Put the steps in order that are used to solve the following systems of equations by substitution.

-7х - 2y =
—13
x - 2y = 11
(10 points)
=
x - 2y = 11 →> x = 2y +11

= 7(2y + 11) - 2y=-13

=-16y-77=-13

=x- 2(-4) = 11

=y=-4

= - 16y = 64

= x+8=11

= x =3

=-14y-77-2y=-13

= (3, -4)

1 answer

To solve the given system of equations using the substitution method, we can arrange the steps in the correct order:

  1. \( x - 2y = 11 \) → \( x = 2y + 11 \) (Isolate x)

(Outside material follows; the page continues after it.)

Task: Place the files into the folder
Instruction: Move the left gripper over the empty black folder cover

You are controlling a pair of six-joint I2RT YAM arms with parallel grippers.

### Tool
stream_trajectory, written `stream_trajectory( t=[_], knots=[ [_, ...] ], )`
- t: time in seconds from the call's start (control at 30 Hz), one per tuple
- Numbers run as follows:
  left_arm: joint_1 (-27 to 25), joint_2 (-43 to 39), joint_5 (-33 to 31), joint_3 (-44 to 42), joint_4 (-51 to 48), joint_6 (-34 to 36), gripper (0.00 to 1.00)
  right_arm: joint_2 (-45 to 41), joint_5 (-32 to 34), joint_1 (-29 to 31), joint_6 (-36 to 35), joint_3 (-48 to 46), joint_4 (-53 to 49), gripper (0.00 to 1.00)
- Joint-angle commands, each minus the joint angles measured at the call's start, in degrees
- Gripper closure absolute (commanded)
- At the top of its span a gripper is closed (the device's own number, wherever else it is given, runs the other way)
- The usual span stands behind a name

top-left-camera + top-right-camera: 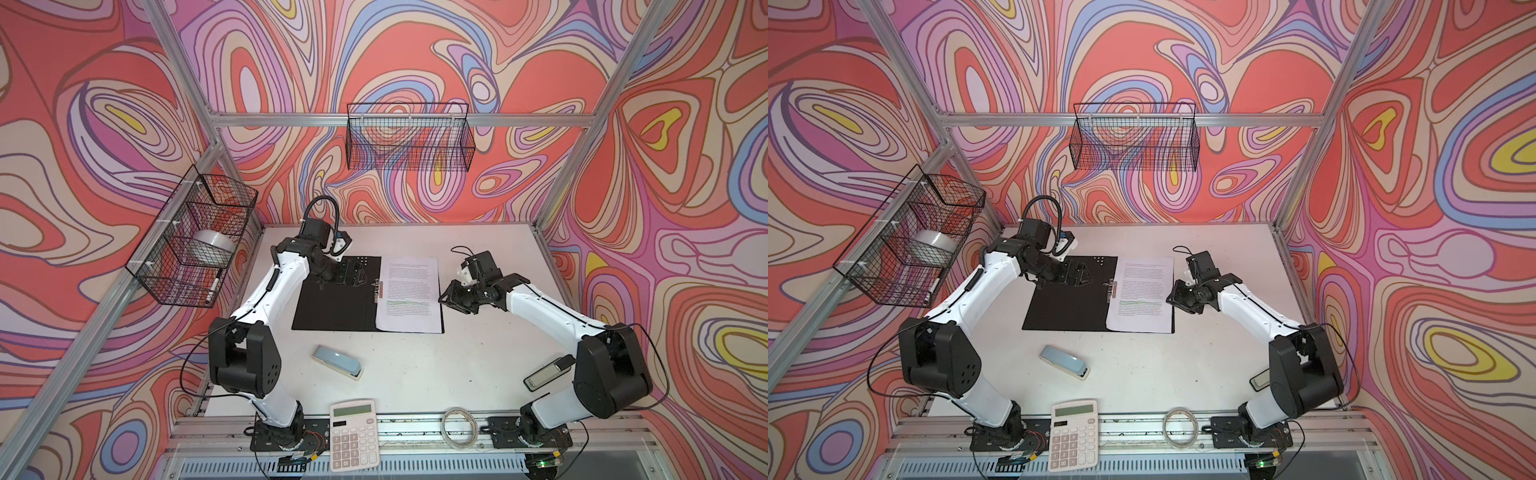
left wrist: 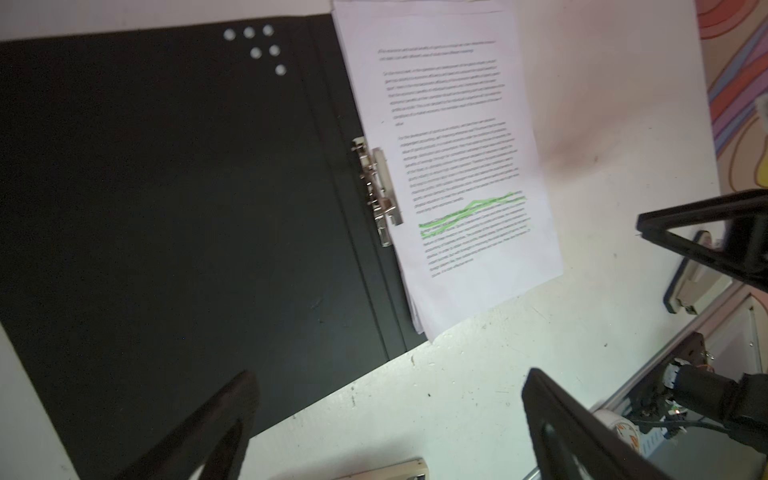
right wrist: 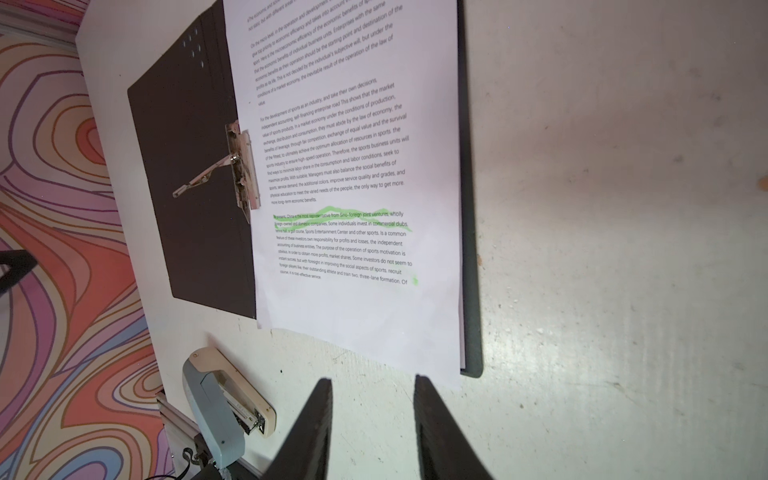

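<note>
**Top views.** The folder point(image 1: 328, 307) is lying open on the bench point(image 1: 419, 374), black inside up. The files point(image 1: 409, 291) are sitting on the half nearer the right jaws, inner edge at the metal clip point(image 1: 377, 291). The left jaws are hovering over the bare cover. The right jaws are hanging just beside the sheets' outer edge, apart from it.

**Left wrist.** The jaws are standing wide and holding nothing. The cover and clip are lying ahead of them.

**Right wrist.** The jaws are showing a narrow gap with nothing in it, and a corner of the sheets is lying just ahead of the tips. The clip lever point(image 3: 203, 178) is looking raised. I cannot tell whether the sheets are sitting under the clamp.

**Judgement.** The files look placed, so clamping and closing are probably remaining. The right jaws should press the sheets flat while the left jaws push the lever down. A raised lever would block the cover.

**Around.** A stapler point(image 1: 337, 361), a calculator point(image 1: 354, 434) and a wire coil point(image 1: 457, 422) are lying back toward the arm bases, well apart from the jaws.
</note>
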Motion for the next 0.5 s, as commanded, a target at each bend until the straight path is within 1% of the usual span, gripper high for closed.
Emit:
stream_trajectory(
  t=[0.0, 0.1, 0.17, 0.33, 0.47],
  knots=[
    [4.0, 2.1, -2.3, -1.5, -3.0, -2.7, 0.0, -1.8, -1.0, 0.9, 1.7, -1.3, 1.1, 0.65],
    [5.9, 3.5, -2.6, -3.0, -1.1, -4.3, 0.0, -1.4, -0.3, 2.8, 2.0, -0.6, 0.6, 0.66],
    [5.9, 3.8, -3.4, -3.5, 0.0, -4.0, 0.0, -1.4, -0.3, 3.2, 1.9, -0.3, 0.5, 0.65],
    [6.3, 5.3, -9.1, -3.3, 1.2, -5.4, 0.0, -0.4, 0.1, 3.4, 1.2, 0.1, -1.3, 0.66],
    [6.7, 7.7, -11.7, -2.5, 0.9, -6.1, 0.0, -1.3, 3.5, 3.3, 1.1, -1.2, -2.8, 0.64]
  ],
)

  2. Substitute \( x \) in the first equation: \(-7(2y + 11) - 2y = -13\)

  3. Distribute -7: \(-14y - 77 - 2y = -13\)

  4. Combine like terms: \(-16y - 77 = -13\)

  5. Add 77 to both sides: \(-16y = 64\)

  6. Divide by -16: \(y = -4\)

  7. Substitute \( y \) back into the equation for \( x \): \( x - 2(-4) = 11\)

  8. Simplify: \( x + 8 = 11\)

  9. Solve for \( x \): \( x = 3\)

  10. Write the solution as an ordered pair: \( (3, -4) \)

So the ordered sequence is: 1 → 2 → 3 → 4 → 5 → 6 → 7 → 8 → 9 → 10.